An investigation of Harry revealed that the clothing theft was not his first foray crime. He’d stolen a watch in Boston a month earlier, but his lawyer had taken an interest in him and managed to get him a suspended sentence. However that was not all Harry had done.

The previous year he had worked as the bookkeeper and temporary treasurer for a Boston auction company. One of his duties was to attend auctions and handle the cash paid in when the auction was over. In September 1897 one of the auctions Harry worked made $1000. He took put the money in a bag, took it to the office, place the bag in the vault and then told his employers he needed to go out for a breath of fresh air. However the money was not in the bag—it was hidden in his coat and he walked out with it.

1899_Hotel_Touraine_Boston_USA_postcard_NYPL

Hotel Touraine main dining room in Boston, Massachusetts. The New York Public Library Digital Collections. 1899.

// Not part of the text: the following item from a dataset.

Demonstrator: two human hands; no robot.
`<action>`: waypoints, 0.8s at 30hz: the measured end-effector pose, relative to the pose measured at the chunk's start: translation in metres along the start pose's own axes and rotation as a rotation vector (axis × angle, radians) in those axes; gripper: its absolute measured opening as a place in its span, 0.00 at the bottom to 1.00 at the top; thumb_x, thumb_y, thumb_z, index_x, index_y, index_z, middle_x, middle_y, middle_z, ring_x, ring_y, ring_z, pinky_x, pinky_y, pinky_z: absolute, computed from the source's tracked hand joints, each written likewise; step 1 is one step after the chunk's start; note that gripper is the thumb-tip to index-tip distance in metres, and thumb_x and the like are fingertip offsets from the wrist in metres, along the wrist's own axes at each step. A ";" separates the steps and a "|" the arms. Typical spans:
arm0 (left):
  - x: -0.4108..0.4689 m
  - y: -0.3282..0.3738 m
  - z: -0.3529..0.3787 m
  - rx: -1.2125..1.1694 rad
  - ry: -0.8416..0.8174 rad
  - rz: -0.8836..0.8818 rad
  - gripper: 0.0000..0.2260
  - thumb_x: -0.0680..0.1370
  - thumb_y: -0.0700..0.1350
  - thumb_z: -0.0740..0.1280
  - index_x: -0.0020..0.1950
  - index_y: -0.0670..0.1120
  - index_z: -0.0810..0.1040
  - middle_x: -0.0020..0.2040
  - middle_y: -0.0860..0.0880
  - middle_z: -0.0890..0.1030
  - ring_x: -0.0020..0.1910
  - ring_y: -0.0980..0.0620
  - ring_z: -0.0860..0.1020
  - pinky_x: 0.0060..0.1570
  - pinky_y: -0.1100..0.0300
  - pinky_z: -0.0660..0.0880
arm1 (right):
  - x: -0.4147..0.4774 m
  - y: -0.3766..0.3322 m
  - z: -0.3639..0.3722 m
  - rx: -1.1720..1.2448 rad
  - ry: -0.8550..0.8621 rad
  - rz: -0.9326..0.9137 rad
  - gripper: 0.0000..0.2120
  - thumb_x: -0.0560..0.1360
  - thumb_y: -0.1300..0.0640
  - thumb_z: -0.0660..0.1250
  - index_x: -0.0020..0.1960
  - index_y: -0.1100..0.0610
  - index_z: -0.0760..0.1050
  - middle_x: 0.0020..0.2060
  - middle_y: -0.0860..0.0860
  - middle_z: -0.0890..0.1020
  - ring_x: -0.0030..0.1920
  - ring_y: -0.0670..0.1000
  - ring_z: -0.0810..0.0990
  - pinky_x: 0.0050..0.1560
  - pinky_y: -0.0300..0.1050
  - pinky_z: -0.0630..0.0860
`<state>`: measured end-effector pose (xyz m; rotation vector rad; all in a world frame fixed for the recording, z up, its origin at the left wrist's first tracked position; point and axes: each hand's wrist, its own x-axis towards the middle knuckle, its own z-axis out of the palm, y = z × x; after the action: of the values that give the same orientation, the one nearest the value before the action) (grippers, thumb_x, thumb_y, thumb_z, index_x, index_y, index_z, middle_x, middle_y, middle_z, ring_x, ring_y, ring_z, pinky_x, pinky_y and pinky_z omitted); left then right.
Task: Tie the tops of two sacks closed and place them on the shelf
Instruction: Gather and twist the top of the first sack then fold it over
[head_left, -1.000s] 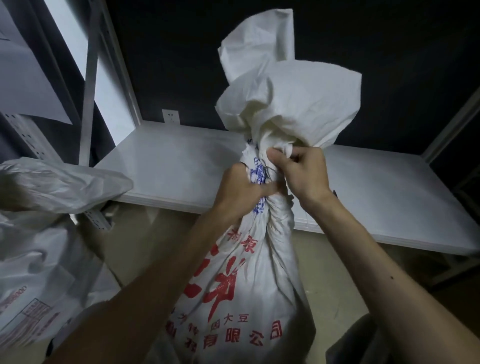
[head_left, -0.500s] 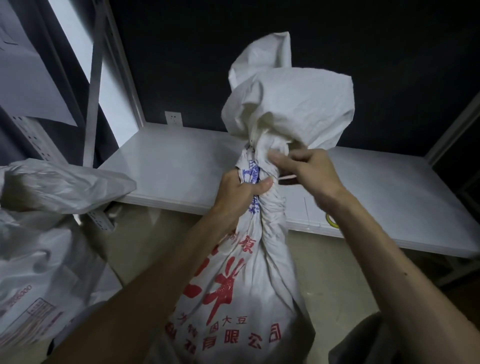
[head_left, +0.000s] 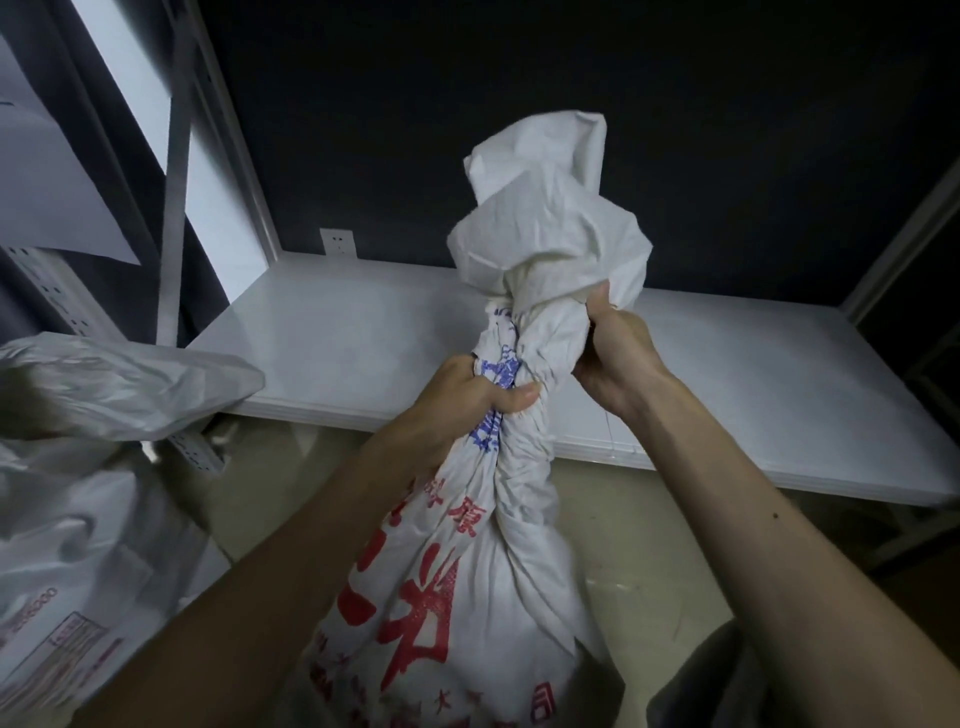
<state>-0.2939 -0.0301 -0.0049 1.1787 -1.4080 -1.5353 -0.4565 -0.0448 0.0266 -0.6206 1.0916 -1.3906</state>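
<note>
Sack (head_left: 467, 571) stands upright just in front of the shelf (head_left: 322, 343), its neck twisted into a tight rope. The left hand (head_left: 462, 395) grips the twist low, fingers curled round it. The right hand (head_left: 610, 358) clamps the neck just under the flared top. To tie well, the lower grip should likely hold the twist firm while the right cinches the binding snugly. A second sack (head_left: 78, 519) lies at the left.

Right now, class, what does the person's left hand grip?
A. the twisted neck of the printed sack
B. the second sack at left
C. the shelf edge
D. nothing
A: the left hand curls its fingers round the twisted neck of the printed sack, below the right hand.
</note>
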 end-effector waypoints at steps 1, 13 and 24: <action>-0.001 0.000 -0.001 0.001 -0.018 -0.021 0.08 0.72 0.34 0.74 0.49 0.43 0.83 0.46 0.51 0.86 0.47 0.52 0.84 0.49 0.61 0.80 | 0.005 0.003 0.000 -0.015 0.048 -0.006 0.18 0.84 0.50 0.54 0.57 0.64 0.75 0.51 0.58 0.84 0.51 0.55 0.83 0.53 0.50 0.80; -0.006 0.004 -0.015 -0.003 -0.142 -0.223 0.06 0.73 0.32 0.72 0.47 0.41 0.84 0.41 0.48 0.87 0.40 0.51 0.85 0.40 0.61 0.80 | 0.026 0.022 -0.016 0.057 0.179 0.040 0.14 0.79 0.65 0.59 0.62 0.66 0.75 0.60 0.62 0.80 0.62 0.60 0.78 0.61 0.55 0.77; 0.004 -0.003 -0.022 0.230 0.113 -0.146 0.12 0.71 0.37 0.76 0.53 0.37 0.82 0.51 0.45 0.85 0.51 0.45 0.83 0.60 0.49 0.77 | 0.007 0.014 -0.006 -0.157 0.248 -0.014 0.17 0.79 0.51 0.62 0.63 0.59 0.69 0.60 0.58 0.75 0.58 0.58 0.78 0.58 0.53 0.78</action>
<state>-0.2739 -0.0402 -0.0077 1.5121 -1.4788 -1.4059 -0.4568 -0.0476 0.0105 -0.5789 1.4061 -1.4295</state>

He proceeded to the luxurious Hotel Touraine, booked a room and began entertaining friends. He entertained many, many friends, including a number of stylishly dressed young ladies. One evening Harry and his friends ran up a bill of over $100 in the hotel’s dining room. Harry tried to pay with a check which the manager, who had become suspicious, refused to accept. The police were called and Harry was arrested, identified, and then tried and convicted of embezzlement. He served nine months in the Concord Reformatory in Massachusetts.

Harry was philosophical about life and crime. Regarding his embezzlement arrest, he commented: “A man’s an idiot to work for $12 for a week and be held responsible for thousands. The man who employs such a man is a bigger idiot. I took the stuff, took my chances, was caught red-handed, and here I am. I have had my fun, and I will take my dose of poison without a murmur.”

Featured photo: Harry A. Litchfield, carte de visite mugshot taken Sept. 27, 1897 in Boston, Massachusetts. Collection of the author.